The Recon made its first flight at CES on January 5, the convention’s opening day, with additional flights scheduled to occur every morning at 10:15 a.m. local time until the convention ends on January 8. While Ryse is the only eVTOL company flying at the convention, several other eVTOL aircraft developers are exhibiting at the convention, including the Hyundai subsidiary Supernal with its SA-1 concept vehicle, NFT (New Future Transportation) with its Aska flying SUV, and SkyDrive with its SD-05 flying car. 

“As the world's largest innovation stage, CES provides an unparalleled opportunity to showcase the Recon's cutting-edge technology," Stephansen said. "It's a fantastic honor to be the first person to fly an eVOTL vehicle here at CES. I'm excited to conduct daily flight demonstrations at the West Hall's outside demonstration area, giving attendees a chance to see firsthand how easy and intuitive the Recon is to operate.”

While most eVTOL companies are focused on urban air mobility solutions, such as air taxi services and cargo transportation, the Ryse Recon eVTOL aircraft is more of a utility vehicle intended to be used by private farmers and ranchers.

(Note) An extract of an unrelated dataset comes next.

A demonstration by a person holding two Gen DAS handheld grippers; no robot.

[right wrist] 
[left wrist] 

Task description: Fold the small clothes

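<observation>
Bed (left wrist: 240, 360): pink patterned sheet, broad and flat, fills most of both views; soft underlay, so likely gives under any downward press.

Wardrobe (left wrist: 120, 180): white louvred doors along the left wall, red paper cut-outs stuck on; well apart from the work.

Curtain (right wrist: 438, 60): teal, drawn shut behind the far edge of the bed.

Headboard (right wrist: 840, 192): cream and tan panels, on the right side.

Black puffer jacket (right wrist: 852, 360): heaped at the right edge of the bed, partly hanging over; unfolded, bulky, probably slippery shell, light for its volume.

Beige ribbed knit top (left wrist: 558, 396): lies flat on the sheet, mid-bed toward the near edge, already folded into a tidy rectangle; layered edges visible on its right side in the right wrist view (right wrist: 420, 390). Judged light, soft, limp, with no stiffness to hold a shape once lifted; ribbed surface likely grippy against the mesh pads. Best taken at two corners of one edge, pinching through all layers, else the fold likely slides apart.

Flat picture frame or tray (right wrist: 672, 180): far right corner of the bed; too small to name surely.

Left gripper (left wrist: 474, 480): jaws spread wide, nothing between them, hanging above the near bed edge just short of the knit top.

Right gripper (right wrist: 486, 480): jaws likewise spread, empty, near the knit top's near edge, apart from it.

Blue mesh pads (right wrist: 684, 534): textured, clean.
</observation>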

The simple aircraft would allow such agricultural workers to quickly and easily conduct land surveillance, keep an eye on livestock and crops, and access hard-to-reach places without the need for ground vehicles, which can cause soil impaction and other damage when driven on land. 

Because the aircraft falls under the FAA’s Part 103 rules for ultralight recreational aircraft, which do not require type certification, operators don’t need to be licensed pilots. The company describes its aircraft as an all-electric “aerial ATV,” or a flying version of what’s commonly known as a four-wheeler, a single-seat ground vehicle that also requires no license to operate. However, there are some limitations on when, where, and how Recon owners can fly the vehicle. For example, it’s allowed to fly only during the daytime in good weather, and its payload can't exceed 255 pounds (116 kilograms). 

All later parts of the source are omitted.